Le nouvel orgue de l’église Saint-Justin de Levallois-Perret

Il est important de se rattacher à un style même dans la construction d’un nouvel orgue et c’est pourquoi notre projet se réfère, entre autre, à un instrument que nous connaissons bien, celui de Stavelot réalisé par Korfmacher en 1841, dont la restauration a été réalisée par les atelier Thomas.

Cela fut l’occasion pour nous d’étudier en détail tout ce qui se rapportait au travail du facteur de Linnich, bien sûr, mais aussi de nous intéresser aux autres grands artisans de cette région bien caractéristique (Müller, Maass, König, Stumm, en ce qui concerne les allemands, Clérinx, Graindorge, Peereboom etc. pour les facteurs d’orgues du côté francophone). Deux grandes particularités sont ici à mettre en évidence :

  • Un style d’orgue typique d’un territoire frontalier, oscillant entre la culture latine et la culture germanique (outre une spécificité irréductible à l’une comme à l’autre).
  • L’entrée de l’orgue par la grande porte dans l’époque romantique qui bat son plein, avec les plus grands noms, depuis Berlioz et Chopin jusqu’à Mendelssohn et Schumann, et avec toute sa complexité, depuis les survivances nostalgiques et appuyées des époques passées jusqu’aux recherches les plus audacieuses de l’expression des sentiments.
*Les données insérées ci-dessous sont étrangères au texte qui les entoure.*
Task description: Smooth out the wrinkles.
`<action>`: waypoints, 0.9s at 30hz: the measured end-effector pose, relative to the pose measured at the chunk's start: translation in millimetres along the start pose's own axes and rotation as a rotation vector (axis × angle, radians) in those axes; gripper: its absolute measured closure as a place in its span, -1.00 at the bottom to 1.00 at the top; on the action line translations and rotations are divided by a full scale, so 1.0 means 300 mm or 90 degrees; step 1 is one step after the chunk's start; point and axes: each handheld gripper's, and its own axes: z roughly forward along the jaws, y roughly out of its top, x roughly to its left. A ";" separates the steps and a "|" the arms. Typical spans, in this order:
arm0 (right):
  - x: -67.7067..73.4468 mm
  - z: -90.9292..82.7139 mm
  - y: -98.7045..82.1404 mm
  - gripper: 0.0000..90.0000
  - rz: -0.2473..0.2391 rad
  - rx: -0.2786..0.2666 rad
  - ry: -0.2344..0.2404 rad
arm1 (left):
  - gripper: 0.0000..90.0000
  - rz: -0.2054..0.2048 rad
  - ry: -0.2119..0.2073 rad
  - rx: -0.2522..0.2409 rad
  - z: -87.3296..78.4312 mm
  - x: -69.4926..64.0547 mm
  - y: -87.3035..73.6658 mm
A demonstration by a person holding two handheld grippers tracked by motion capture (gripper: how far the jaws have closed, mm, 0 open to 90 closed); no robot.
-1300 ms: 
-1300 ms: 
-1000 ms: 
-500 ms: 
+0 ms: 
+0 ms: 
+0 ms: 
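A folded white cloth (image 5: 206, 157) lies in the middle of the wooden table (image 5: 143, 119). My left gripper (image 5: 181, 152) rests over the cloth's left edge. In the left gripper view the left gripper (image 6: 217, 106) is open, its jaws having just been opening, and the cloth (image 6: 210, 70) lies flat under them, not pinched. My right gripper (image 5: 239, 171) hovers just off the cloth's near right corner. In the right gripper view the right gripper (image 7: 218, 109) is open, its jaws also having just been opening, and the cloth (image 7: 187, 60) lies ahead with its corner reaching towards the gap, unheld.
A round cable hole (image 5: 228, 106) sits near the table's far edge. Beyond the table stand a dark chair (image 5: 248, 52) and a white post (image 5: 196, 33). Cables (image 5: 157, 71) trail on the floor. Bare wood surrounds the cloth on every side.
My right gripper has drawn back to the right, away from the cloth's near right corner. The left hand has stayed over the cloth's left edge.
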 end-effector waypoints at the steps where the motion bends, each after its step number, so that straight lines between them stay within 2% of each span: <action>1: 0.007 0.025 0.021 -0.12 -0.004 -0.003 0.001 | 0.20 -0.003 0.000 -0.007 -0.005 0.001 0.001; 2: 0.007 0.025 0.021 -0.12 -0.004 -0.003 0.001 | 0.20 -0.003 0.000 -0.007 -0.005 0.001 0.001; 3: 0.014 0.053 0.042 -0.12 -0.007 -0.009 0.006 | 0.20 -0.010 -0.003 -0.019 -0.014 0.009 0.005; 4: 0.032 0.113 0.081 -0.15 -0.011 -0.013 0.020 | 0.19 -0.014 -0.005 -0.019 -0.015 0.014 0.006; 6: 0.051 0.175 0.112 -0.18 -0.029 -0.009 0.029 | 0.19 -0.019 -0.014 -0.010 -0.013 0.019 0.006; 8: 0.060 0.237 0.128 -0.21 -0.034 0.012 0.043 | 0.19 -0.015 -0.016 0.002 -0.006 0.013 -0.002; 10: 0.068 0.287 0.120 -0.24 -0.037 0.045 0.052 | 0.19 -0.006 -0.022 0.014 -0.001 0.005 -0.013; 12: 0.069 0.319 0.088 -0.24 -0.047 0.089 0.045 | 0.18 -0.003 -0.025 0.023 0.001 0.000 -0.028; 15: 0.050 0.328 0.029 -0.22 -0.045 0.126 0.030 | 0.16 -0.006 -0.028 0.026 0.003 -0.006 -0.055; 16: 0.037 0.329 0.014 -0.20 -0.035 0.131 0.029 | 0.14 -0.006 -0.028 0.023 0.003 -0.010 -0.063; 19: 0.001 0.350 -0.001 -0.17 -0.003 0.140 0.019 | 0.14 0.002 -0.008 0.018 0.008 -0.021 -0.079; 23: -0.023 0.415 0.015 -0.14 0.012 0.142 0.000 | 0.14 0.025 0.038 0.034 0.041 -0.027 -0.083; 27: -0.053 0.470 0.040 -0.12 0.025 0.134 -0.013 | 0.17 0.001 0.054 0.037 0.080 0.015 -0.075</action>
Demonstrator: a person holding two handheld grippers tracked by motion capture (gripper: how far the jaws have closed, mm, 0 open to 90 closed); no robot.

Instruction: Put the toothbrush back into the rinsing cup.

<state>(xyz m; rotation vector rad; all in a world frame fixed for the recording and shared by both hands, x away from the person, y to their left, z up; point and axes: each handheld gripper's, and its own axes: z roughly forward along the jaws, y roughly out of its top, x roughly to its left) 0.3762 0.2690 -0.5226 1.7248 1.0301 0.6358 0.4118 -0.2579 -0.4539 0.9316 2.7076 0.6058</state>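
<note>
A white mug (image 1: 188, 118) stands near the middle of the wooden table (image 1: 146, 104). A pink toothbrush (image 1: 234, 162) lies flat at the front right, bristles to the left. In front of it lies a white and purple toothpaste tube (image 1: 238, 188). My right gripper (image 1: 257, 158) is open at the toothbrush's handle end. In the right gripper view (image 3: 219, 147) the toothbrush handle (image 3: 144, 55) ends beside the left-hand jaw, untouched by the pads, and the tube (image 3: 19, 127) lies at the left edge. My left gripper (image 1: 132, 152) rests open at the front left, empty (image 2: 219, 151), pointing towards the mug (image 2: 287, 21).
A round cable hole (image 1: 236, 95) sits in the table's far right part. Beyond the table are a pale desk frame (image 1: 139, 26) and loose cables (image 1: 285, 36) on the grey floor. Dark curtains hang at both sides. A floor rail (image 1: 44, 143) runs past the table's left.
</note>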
Ce nouvel orgue a donc comme ossature un orgue inspiré du style romantique rhénan. La rondeur, la poésie et le caractère chantant de chaque sonorité de ces instruments s’adaptent à merveille à l’acoustique et aide cet instrument à remplir toutes ses fonctions. Les possibilités sans limites de mélanges de registrations sont une autre source d’intérêt, en y incluant, bien entendu, les jeux d’anches, faits pour s’intégrer à toutes les combinaisons, des plus simples jusqu’au Plénum.

C’est donc tout naturellement que nous nous sommes rapproché le plus possible de la magnifique esthétique de Korfmacher, peut-être le meilleur représentant de l’orgue rhénan à son époque tout en ouvrant l’instrument vers les périodes plus anciennes et après la période romantique.

Nous avons tenté d’aller là le plus loin possible dans l’approche d’une cohérence stylistique. Il ne s’agit plus seulement des tailles des tuyaux, mais de la composition de l’ensemble, qui mettra en valeur les répertoires des XVIIe, XVIIIe et XIXe siècles de la manière la plus adéquate. En un mot, la finalité est de redonner tout l’impact et la charge d’émotion avec laquelle elle a pu toucher le cœur de ses auditeurs à l’époque de sa création. C’est ainsi que nous incluons la flûte traversière si typique, tout en favorisant la recherche des sonorités mystérieuses des gambes, la majesté des principaux larges et chantants et la poésie des flûtes, avec une diversité de sonorités de jeux d’anches extrêmement versatiles.

Quant aux mixtures, nous reprenons bien entendu la composition de celles des orgues de cette époque basées sur la quinte 1’ 1/3, qui allient brillance et gravité et conviennent si bien à la musique polyphonique, telle qu’on pouvait la rechercher à nouveau à cette époque de redécouverte de la musique de Jean-Sébastien Bach.

Nous avons cherché une sonorité enveloppante et homogène. Elle sera parfaitement adaptée à l’usage de l’orgue dans ses usages les plus variés.